#### [Provided data]

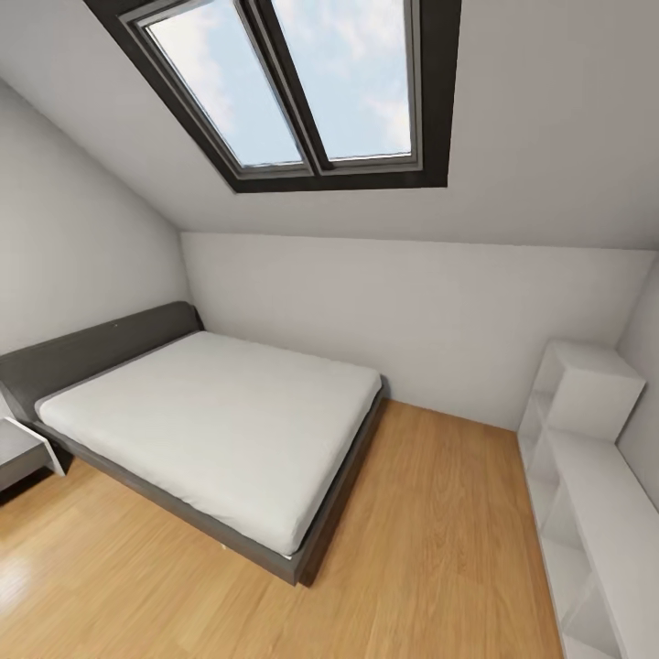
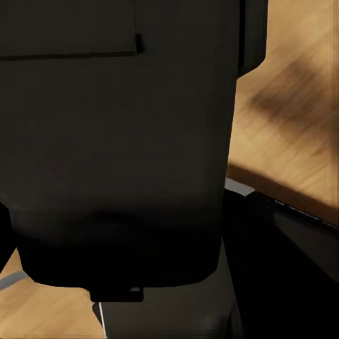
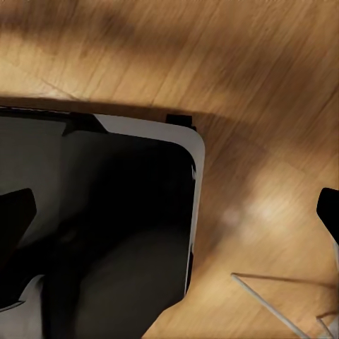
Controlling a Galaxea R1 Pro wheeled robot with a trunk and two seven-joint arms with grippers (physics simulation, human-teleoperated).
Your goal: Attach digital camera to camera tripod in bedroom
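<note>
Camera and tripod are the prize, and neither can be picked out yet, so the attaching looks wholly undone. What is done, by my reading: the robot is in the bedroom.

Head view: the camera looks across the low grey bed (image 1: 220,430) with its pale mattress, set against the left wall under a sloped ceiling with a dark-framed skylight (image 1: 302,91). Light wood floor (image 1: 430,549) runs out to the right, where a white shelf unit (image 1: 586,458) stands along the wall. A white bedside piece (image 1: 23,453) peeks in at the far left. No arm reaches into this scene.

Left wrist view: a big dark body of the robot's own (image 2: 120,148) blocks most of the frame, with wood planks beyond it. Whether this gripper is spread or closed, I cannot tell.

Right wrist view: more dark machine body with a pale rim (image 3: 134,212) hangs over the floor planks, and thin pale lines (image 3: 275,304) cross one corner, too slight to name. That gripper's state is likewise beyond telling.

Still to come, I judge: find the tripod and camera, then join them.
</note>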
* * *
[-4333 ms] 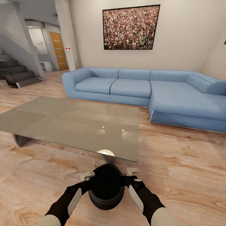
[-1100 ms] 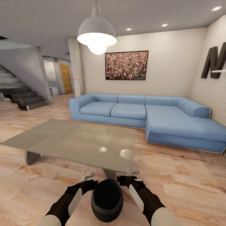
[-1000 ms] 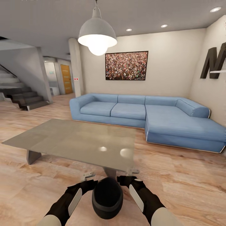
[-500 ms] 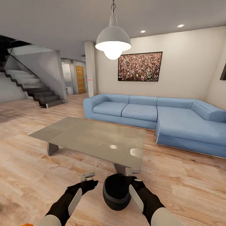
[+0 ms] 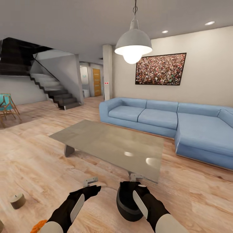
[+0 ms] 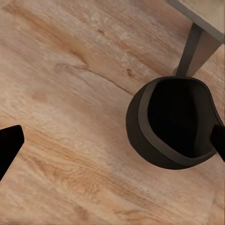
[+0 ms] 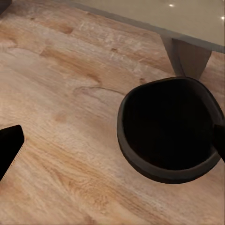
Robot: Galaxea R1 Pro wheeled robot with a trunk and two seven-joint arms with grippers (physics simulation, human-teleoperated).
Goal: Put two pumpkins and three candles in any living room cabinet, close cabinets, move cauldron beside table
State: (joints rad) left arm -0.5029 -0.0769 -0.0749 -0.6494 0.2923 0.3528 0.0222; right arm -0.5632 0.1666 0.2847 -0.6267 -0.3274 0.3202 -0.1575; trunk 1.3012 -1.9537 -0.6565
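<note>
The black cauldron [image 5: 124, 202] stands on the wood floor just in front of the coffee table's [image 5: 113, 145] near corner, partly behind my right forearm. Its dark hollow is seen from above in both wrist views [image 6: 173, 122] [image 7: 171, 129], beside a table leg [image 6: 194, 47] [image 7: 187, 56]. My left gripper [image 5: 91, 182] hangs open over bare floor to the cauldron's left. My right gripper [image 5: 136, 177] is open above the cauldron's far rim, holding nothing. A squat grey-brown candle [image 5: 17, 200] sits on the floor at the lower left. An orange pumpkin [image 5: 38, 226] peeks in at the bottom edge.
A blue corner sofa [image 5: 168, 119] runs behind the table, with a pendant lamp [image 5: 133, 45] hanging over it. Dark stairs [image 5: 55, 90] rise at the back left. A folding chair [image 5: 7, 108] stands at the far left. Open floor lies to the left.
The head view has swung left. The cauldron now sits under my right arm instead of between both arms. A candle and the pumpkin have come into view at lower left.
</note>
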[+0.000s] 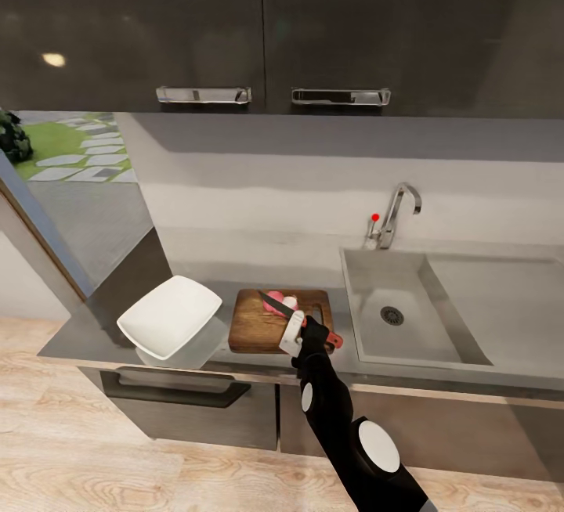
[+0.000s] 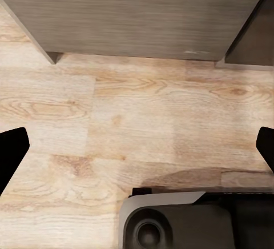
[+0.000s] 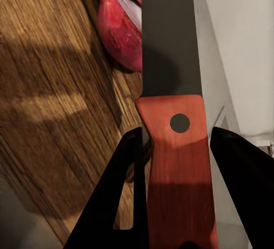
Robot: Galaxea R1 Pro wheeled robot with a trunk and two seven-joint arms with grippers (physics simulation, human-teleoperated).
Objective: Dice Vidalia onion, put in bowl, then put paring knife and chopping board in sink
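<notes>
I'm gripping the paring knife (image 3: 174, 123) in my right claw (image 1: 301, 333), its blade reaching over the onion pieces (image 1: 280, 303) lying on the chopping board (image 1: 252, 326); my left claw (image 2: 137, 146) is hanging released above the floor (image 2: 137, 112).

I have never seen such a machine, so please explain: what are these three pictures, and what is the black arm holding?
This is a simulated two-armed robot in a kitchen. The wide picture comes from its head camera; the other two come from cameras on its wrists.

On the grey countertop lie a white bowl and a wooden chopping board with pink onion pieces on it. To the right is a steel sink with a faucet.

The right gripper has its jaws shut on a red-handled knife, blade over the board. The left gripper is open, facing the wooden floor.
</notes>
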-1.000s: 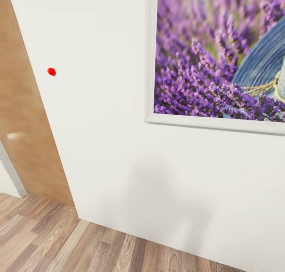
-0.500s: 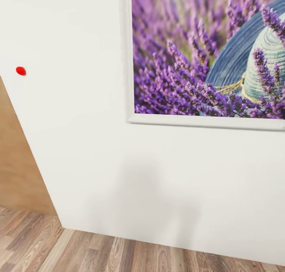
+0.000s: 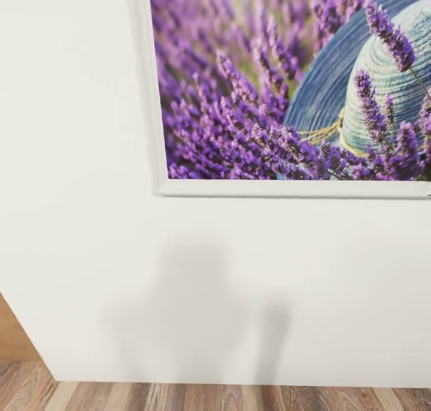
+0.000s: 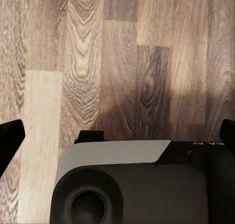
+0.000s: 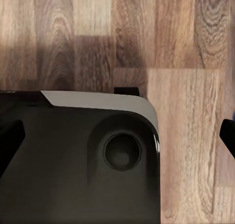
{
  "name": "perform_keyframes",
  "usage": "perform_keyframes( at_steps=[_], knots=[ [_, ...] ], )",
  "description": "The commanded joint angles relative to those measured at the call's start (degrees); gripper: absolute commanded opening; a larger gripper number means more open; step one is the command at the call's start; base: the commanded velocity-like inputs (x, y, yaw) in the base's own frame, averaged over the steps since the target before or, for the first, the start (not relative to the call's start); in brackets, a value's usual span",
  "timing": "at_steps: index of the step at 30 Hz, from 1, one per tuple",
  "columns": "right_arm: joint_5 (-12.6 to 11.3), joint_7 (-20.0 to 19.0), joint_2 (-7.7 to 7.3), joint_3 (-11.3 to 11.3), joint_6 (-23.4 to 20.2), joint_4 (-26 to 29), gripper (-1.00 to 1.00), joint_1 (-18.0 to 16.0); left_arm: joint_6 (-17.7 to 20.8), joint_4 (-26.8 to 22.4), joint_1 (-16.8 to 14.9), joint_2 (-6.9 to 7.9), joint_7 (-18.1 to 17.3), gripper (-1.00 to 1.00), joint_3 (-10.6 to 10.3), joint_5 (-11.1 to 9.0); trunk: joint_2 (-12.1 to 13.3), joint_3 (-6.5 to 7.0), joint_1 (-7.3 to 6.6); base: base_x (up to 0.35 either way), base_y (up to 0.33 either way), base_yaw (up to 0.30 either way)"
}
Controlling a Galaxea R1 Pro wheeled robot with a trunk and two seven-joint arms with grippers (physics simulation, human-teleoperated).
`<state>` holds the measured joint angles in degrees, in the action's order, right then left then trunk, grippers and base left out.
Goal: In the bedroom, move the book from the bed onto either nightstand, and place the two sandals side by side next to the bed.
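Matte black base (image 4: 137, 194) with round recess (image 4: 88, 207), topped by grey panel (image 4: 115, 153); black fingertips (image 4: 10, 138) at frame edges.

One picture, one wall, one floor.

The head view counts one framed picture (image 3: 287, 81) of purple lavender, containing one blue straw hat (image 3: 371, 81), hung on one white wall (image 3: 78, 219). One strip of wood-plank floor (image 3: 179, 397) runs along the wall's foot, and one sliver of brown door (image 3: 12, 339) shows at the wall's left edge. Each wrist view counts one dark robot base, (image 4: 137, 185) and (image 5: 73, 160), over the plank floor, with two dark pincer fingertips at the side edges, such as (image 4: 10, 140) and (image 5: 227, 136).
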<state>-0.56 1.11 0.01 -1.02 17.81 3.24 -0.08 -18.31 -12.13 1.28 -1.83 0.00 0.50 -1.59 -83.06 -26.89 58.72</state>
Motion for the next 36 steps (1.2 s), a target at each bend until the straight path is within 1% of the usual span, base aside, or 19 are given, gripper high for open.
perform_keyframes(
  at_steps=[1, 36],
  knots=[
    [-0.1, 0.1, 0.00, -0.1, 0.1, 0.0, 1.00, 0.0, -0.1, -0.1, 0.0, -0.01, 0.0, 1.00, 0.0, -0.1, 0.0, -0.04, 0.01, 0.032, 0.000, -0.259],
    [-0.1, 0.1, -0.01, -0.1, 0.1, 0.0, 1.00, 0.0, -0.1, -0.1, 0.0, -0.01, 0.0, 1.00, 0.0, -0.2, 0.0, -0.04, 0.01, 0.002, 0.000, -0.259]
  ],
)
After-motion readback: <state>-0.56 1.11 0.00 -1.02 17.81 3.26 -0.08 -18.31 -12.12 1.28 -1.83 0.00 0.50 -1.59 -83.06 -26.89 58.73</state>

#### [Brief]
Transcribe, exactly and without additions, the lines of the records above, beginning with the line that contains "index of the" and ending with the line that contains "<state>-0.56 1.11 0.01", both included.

#### [Response]
  "timing": "at_steps: index of the step at 30 Hz, from 1, one per tuple",
  "columns": "right_arm: joint_5 (-12.6 to 11.3), joint_7 (-20.0 to 19.0), joint_2 (-7.7 to 7.3), joint_3 (-11.3 to 11.3), joint_6 (-23.4 to 20.2), joint_4 (-26 to 29), gripper (-1.00 to 1.00), joint_1 (-18.0 to 16.0); left_arm: joint_6 (-17.7 to 20.8), joint_4 (-26.8 to 22.4), joint_1 (-16.8 to 14.9), joint_2 (-6.9 to 7.9), joint_7 (-18.1 to 17.3), gripper (-1.00 to 1.00), joint_3 (-10.6 to 10.3), joint_5 (-11.1 to 9.0); trunk: joint_2 (-12.1 to 13.3), joint_3 (-6.5 to 7.0), joint_1 (-7.3 to 6.6); base: base_x (up to 0.35 either way), base_y (up to 0.33 either way), base_yaw (up to 0.30 either way)"
}
Controlling a Galaxea R1 Pro wheeled robot with a trunk and two seven-joint arms with grippers (physics simulation, human-teleoperated).
`<state>` holds the measured joint angles in degrees, in the action's order, right then left then trunk, grippers and base left out.
Goal: In the bedroom, move the book from the bed onto either nightstand, and place the two sandals side by side next to the bed.
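Matte black base (image 4: 137, 194) with round recess (image 4: 88, 207), topped by grey panel (image 4: 115, 153); black fingertips (image 4: 10, 138) at frame edges.

One picture, one wall, one floor.

The head view counts one framed picture (image 3: 287, 81) of purple lavender, containing one blue straw hat (image 3: 371, 81), hung on one white wall (image 3: 78, 219). One strip of wood-plank floor (image 3: 179, 397) runs along the wall's foot, and one sliver of brown door (image 3: 12, 339) shows at the wall's left edge. Each wrist view counts one dark robot base, (image 4: 137, 185) and (image 5: 73, 160), over the plank floor, with two dark pincer fingertips at the side edges, such as (image 4: 10, 140) and (image 5: 227, 136).
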<state>-0.56 1.11 0.01 -1.02 17.81 3.24 -0.08 -18.31 -12.13 1.28 -1.83 0.00 0.50 -1.59 -83.06 -26.89 58.72</state>

This output requires no further additions.